> [PROBLEM TO WORK ON] Once you find the line containing "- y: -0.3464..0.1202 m" in the data below, copy it and each following line exactly, up to and including the line containing "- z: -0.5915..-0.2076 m", and nothing else.

(Collected data entries)
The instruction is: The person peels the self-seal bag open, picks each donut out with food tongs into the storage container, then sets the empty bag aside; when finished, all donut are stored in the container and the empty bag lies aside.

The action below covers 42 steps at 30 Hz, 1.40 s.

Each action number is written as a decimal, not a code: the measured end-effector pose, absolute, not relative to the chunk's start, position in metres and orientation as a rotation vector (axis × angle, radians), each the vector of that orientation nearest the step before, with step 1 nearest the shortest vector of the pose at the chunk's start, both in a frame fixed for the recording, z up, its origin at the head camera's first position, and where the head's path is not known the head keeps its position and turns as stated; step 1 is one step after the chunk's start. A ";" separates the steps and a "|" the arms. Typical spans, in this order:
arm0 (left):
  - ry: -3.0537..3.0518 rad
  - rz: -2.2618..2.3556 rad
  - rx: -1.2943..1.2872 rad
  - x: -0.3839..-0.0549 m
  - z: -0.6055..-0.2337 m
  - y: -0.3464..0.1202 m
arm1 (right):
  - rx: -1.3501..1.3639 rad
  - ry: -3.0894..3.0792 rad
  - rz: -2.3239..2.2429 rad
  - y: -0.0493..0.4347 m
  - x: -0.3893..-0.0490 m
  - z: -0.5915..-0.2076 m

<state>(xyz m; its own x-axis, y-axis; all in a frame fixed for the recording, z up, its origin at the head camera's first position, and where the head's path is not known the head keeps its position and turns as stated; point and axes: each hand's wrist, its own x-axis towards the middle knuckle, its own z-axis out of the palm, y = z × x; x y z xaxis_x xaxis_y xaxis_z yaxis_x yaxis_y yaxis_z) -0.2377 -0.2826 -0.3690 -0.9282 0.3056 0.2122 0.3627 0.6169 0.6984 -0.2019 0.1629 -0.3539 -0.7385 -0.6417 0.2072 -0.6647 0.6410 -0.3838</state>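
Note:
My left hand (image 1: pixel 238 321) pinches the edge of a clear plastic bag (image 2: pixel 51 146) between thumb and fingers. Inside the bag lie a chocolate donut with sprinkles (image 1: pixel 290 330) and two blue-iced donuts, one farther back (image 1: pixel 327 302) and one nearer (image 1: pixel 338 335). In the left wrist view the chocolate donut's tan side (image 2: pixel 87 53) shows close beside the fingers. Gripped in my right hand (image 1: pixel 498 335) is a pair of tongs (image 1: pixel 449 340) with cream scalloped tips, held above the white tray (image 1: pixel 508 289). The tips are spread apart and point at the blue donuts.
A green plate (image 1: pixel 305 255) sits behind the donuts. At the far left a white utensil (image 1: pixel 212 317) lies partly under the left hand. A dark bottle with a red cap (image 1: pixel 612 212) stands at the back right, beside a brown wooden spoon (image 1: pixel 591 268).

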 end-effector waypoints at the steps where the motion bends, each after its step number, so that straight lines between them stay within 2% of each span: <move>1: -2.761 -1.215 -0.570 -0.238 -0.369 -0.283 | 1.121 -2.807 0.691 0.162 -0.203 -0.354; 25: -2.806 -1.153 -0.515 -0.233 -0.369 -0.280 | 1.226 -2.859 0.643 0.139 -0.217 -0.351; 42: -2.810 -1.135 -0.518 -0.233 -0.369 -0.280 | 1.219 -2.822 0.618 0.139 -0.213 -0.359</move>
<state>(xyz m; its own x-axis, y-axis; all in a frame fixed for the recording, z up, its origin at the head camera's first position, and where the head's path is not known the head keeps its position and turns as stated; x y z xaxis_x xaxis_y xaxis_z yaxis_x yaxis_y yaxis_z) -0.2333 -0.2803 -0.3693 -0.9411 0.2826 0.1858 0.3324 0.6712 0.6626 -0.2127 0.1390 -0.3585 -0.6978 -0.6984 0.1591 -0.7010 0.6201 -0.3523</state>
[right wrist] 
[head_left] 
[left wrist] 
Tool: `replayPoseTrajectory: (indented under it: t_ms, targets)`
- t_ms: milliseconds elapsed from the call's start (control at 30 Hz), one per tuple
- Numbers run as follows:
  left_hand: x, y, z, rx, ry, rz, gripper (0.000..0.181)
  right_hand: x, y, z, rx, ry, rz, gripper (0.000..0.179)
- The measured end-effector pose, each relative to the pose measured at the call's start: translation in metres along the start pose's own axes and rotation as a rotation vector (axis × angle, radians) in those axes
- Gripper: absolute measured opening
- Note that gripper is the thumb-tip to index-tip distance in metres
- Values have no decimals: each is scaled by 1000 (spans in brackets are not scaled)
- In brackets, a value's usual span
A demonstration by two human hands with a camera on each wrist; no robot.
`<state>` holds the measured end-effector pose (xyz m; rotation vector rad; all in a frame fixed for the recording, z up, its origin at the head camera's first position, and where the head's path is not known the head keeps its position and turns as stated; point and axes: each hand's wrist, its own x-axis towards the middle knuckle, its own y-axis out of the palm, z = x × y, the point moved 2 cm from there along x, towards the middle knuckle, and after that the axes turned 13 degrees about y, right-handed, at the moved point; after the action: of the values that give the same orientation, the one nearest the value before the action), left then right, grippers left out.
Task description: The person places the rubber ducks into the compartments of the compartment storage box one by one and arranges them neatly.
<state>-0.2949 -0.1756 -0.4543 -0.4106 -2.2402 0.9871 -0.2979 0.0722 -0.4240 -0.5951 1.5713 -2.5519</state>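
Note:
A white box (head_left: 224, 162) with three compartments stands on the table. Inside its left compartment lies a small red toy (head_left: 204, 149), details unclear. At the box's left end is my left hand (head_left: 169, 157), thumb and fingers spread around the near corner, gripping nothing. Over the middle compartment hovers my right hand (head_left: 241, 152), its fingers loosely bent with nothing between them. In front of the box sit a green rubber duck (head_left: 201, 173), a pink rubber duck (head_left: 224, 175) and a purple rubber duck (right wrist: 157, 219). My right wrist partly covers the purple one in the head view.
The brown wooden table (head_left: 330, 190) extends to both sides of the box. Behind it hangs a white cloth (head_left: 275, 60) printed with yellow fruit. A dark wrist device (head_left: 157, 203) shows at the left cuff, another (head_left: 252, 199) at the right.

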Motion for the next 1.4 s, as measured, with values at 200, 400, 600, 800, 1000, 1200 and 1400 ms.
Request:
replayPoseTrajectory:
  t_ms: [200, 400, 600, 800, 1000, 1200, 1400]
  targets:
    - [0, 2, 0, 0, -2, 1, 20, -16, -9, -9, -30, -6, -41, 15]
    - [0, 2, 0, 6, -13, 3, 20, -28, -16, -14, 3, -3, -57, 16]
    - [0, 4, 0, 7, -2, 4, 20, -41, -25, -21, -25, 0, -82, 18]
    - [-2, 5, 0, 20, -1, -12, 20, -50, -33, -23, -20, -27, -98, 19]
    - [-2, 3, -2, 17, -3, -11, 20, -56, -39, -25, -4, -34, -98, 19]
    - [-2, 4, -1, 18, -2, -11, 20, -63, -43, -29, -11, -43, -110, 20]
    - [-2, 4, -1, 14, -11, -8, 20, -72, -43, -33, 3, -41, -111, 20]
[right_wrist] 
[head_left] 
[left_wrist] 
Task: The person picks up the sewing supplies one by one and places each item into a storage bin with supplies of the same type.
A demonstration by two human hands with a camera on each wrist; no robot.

> [EXERCISE ANSWER]
  - y: -0.3464..0.1202 m
arm1 (right):
  - rx: -1.3501..1.3639 rad
  - ry: -3.0894..3.0792 rad
  - rz: -2.3239..2.2429 rad
  - y: -0.0493..0.4347 m
  - x: -0.3893..-0.0490 m
  - z: -0.5915..-0.2076 m

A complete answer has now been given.